### Information supplied
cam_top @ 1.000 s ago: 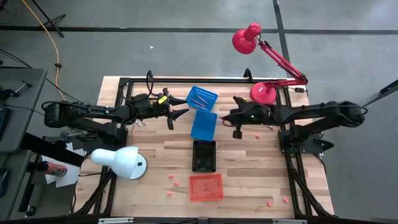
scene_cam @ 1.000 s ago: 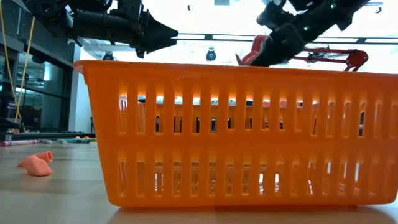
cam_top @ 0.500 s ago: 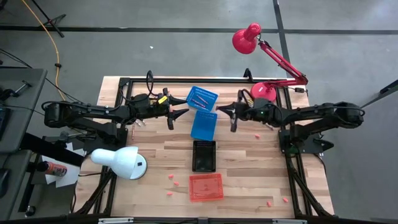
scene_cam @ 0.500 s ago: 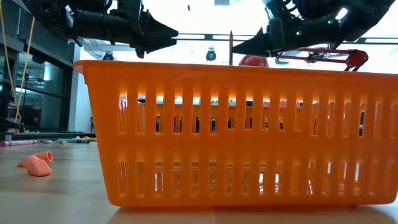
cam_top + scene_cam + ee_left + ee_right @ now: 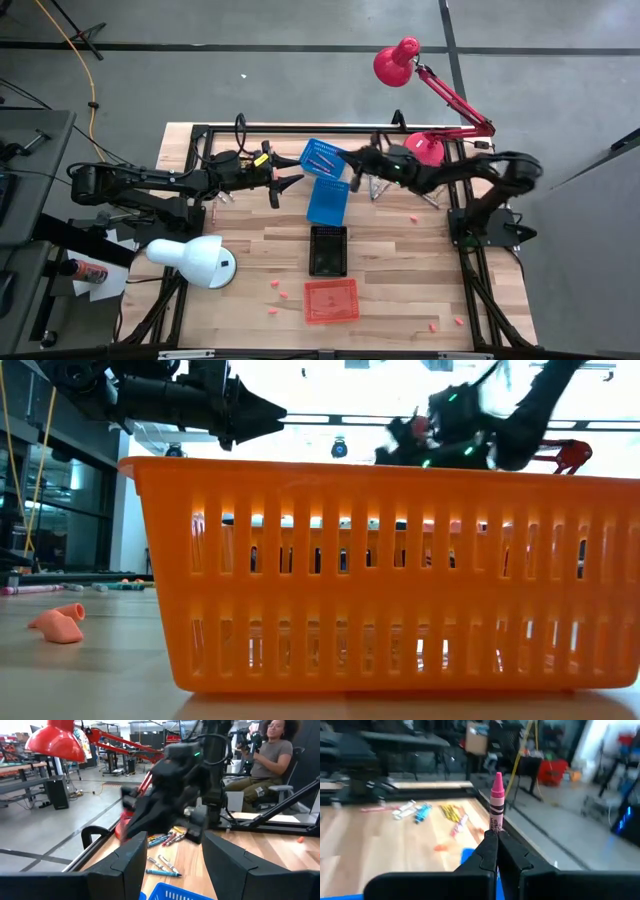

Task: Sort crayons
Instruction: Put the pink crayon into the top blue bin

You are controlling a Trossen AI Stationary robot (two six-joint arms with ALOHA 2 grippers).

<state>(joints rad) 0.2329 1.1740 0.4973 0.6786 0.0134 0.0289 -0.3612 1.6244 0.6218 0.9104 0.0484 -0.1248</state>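
Pink crayon (image 5: 496,802) upright, others (image 5: 165,840) scattered.

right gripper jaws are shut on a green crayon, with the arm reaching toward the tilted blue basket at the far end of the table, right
Not quite: the colour is wrong. The right wrist view shows the right gripper with its jaws shut on a pink paper-wrapped wax crayon, not a green one. The rest holds: the high view shows that arm reaching toward the tilted blue slotted plastic basket at the far end of the table.
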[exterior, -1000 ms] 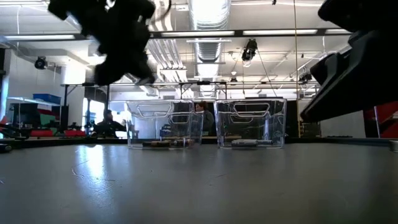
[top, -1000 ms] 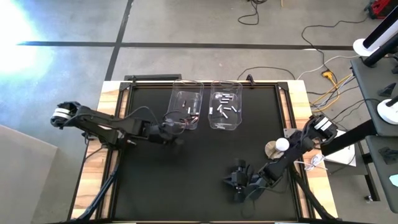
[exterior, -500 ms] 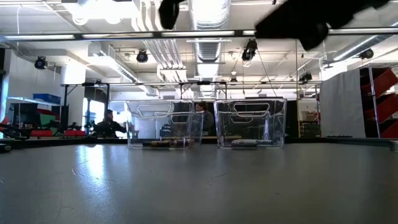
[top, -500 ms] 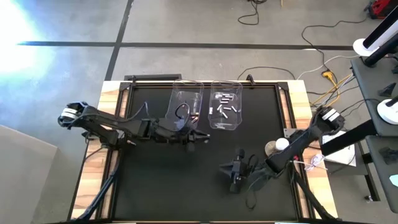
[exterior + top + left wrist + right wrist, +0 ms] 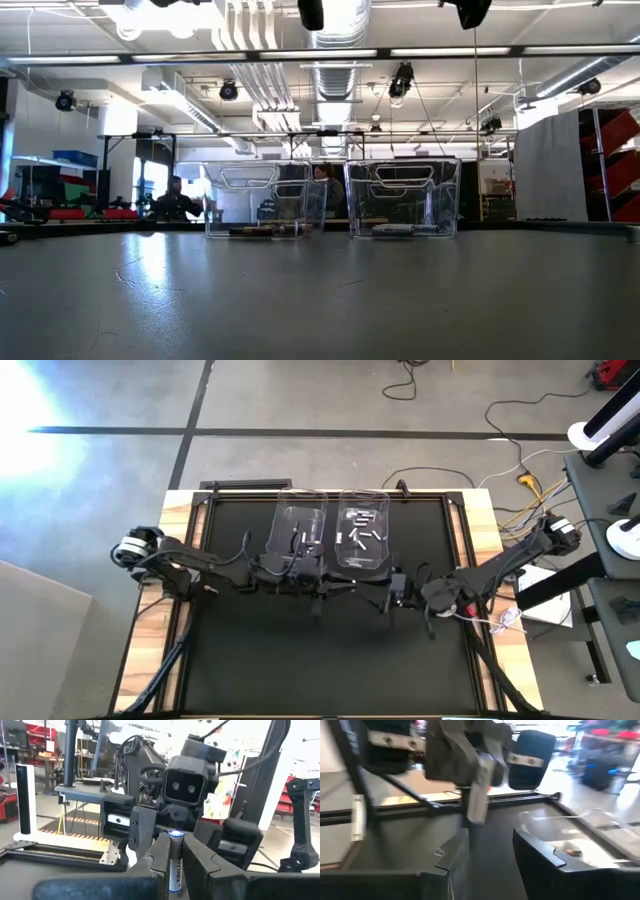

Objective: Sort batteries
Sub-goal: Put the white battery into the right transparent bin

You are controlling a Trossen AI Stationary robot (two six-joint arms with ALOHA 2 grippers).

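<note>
A silvery-white battery (image 5: 175, 855) is held in my left gripper (image 5: 175, 865), which hangs level above the black table's middle (image 5: 340, 588), just on the near side of two clear bins. The left bin (image 5: 300, 532) holds dark batteries (image 5: 305, 545). The right bin (image 5: 363, 532) holds silvery batteries (image 5: 365, 535). My right gripper (image 5: 385, 593) faces the left one at close range. It is open (image 5: 490, 840), with nothing between its fingers. The battery (image 5: 479, 795) shows straight ahead of it. My left gripper pinches the battery's rear part (image 5: 174, 872) between its two fingers. The fingers lie level and come from the table's left. The battery runs along them, and its free end (image 5: 175, 836) sticks out past the fingertips toward my right gripper. It is lifted clear of the table.
The two bins stand side by side at the table's far middle (image 5: 265, 200) (image 5: 403, 197). Bare black mat (image 5: 300, 660) fills the near half. Cables and loose parts (image 5: 505, 618) lie at the right edge. A person (image 5: 175, 197) shows far off in the room behind.
My left gripper has come away from the left bin toward the table's right, risen and tipped up to level. My right gripper has risen from the near right of the mat and gone toward the far edge, so the two now face each other.
</note>
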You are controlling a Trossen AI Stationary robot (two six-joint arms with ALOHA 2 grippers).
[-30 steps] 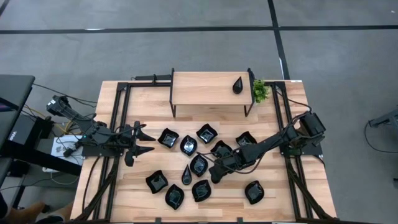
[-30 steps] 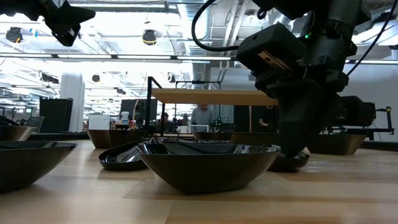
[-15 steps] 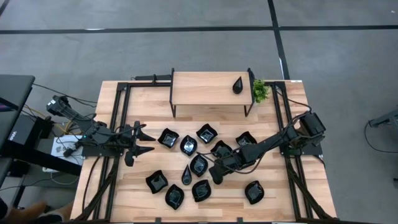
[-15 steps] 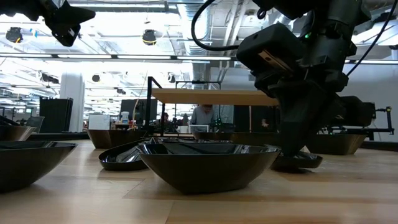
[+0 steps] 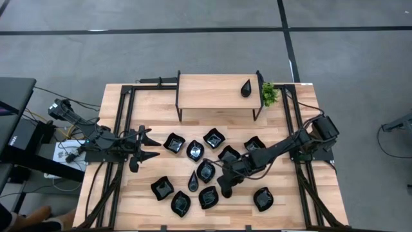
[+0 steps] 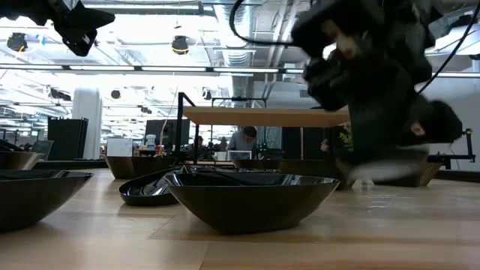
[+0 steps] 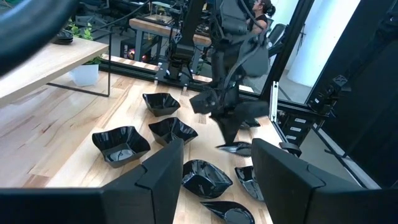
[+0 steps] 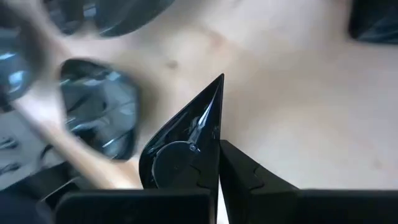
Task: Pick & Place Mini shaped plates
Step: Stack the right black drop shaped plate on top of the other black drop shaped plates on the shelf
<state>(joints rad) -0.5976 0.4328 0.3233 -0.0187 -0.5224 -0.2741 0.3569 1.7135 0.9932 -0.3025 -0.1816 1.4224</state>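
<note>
Right tool: the right arm's tool (image 5: pixel 226 187) hung over the middle of the pale wooden desk (image 5: pixel 283 200), its two fingers (image 8: pixel 249 177) pinched together on the rim of a small glossy black teardrop-shaped plate (image 8: pixel 183 152), whose pointed tip stuck out ahead of the fingers.
Held plate: in the right wrist view it sat clear of the desk surface beneath it; the low view showed it only as a blur under the arm.
Left tool: the left arm's tool (image 5: pixel 150 147) waited near the desk's left edge, its fingers (image 7: pixel 165 168) spread apart and holding nothing.
Other plates: many small glossy black dishes (image 5: pixel 193 151) lay scattered across the desk between the two arms, in wavy-edged square, leaf and teardrop shapes.
Shelf: a low wooden shelf on black legs (image 5: pixel 215 91) stood at the back of the desk, with one black teardrop plate (image 5: pixel 246 87) on it.
Plant: a small green plant (image 5: pixel 268 94) stood just beside the shelf's right end.
</note>
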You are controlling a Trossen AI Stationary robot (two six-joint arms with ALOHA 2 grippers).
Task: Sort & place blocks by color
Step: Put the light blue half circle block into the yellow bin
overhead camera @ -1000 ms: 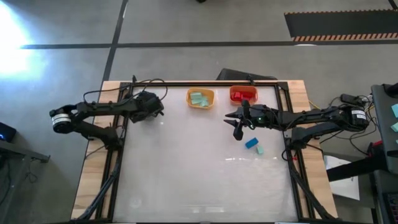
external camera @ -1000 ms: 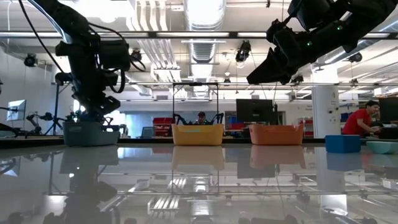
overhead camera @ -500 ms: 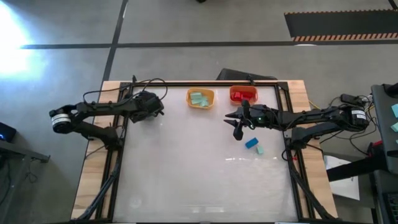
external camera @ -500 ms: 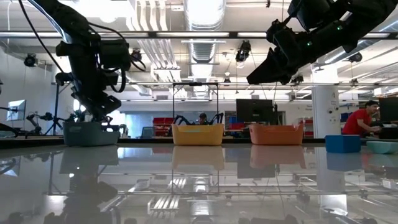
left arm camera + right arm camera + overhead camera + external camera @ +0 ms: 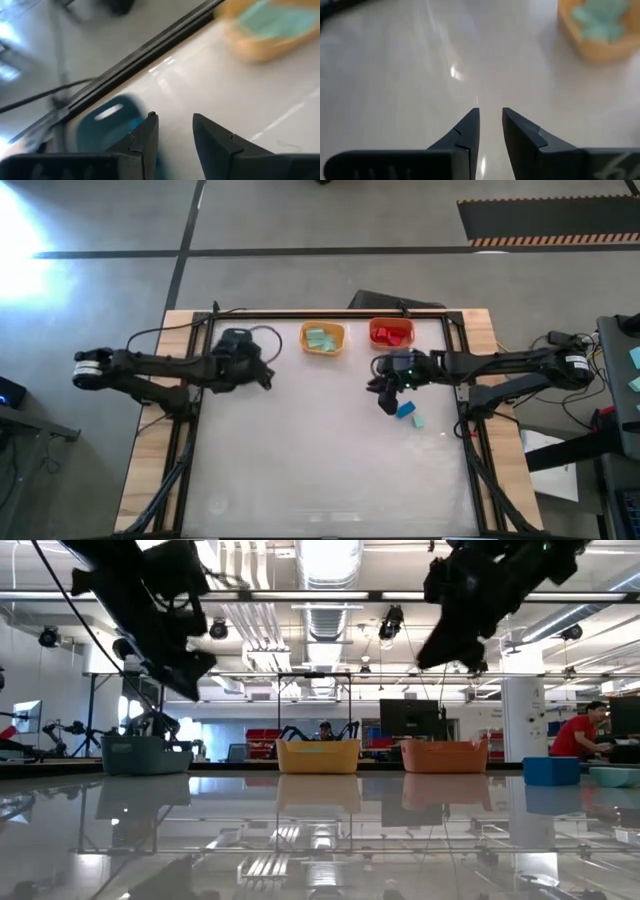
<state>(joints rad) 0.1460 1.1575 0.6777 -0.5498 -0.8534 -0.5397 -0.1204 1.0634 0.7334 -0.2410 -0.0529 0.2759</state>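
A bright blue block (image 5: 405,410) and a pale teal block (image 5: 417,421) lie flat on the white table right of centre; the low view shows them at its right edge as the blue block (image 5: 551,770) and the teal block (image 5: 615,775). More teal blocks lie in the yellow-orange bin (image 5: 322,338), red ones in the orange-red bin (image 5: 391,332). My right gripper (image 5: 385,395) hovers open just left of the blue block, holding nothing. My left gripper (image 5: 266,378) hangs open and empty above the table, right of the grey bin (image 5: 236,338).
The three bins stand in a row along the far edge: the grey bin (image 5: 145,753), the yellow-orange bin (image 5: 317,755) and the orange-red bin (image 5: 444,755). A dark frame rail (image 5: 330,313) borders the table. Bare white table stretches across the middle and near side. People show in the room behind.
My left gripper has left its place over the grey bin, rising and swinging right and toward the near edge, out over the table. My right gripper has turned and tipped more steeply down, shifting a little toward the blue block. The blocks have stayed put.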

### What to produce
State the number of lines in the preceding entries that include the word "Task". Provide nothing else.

### Worked solution
3